#### WHAT THE EXERCISE ASKS
All lines below containing the string "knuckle" are to be copied.

TASK DATA START

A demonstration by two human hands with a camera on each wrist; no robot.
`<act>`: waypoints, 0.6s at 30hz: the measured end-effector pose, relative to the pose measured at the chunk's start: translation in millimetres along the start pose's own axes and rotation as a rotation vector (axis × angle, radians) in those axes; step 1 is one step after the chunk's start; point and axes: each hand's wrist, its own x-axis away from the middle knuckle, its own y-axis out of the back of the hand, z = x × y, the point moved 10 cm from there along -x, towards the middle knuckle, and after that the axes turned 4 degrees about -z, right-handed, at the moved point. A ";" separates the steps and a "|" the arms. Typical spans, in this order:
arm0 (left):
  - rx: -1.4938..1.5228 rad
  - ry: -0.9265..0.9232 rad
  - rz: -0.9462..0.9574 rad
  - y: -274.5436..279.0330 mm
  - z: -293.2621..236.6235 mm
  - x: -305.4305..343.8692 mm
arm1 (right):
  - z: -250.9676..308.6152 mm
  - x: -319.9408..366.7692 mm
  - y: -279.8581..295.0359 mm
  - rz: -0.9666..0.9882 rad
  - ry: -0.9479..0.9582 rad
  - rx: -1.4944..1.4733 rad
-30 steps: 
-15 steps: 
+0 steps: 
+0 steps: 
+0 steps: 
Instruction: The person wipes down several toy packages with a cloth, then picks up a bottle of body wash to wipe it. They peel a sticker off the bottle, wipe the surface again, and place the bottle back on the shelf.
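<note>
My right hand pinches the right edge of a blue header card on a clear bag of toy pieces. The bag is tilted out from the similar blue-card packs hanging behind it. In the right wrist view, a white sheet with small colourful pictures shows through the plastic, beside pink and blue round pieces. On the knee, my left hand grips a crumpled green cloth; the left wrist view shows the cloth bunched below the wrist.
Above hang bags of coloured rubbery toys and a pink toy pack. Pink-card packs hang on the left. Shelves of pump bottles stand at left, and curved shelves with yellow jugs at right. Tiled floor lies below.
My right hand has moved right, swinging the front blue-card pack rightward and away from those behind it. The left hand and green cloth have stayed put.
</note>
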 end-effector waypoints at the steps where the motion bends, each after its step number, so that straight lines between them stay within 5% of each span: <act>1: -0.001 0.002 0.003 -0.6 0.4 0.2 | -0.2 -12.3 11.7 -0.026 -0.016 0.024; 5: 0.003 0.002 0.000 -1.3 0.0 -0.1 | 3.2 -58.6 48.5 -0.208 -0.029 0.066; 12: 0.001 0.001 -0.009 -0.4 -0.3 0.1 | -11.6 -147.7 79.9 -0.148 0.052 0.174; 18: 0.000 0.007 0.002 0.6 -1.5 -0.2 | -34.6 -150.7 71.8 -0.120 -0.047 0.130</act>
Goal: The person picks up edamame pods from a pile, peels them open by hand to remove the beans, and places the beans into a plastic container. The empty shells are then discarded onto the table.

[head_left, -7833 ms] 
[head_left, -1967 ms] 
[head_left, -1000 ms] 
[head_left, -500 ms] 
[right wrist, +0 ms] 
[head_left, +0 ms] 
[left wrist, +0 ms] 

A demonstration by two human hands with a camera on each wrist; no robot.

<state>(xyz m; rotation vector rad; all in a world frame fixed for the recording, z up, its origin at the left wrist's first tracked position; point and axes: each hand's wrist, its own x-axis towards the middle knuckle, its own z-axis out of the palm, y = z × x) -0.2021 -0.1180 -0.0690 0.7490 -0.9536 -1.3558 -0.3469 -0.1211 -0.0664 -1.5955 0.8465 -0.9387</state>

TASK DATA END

#### SOLVED EXERCISE
`<act>`: waypoints, 0.6s at 30hz: the measured end-effector pose, relative to the pose measured at the chunk's start: translation in millimetres along the start pose's own axes and rotation as a rotation vector (axis × angle, radians) in those axes; step 1 is one step after the chunk's start; point and axes: each hand's wrist, its own x-axis away from the middle knuckle, its own y-axis out of the back of the hand, z = x × y, the point moved 10 cm from there along -x, towards the middle knuckle, and after that the axes turned 4 degrees about -z, right-handed, at the moved point. A ";" separates the steps and a "|" the arms. Typical spans, in this order:
<state>(xyz m; rotation vector rad; all in a world frame fixed for the recording, z up, its origin at the left wrist's first tracked position; point and axes: each hand's wrist, its own x-axis towards the middle knuckle, its own z-axis out of the palm, y = z × x) -0.2021 -0.1180 -0.0690 0.7490 -0.9536 -1.3558 -0.3469 -0.1211 -0.0664 -1.5955 0.8465 -0.9387</state>

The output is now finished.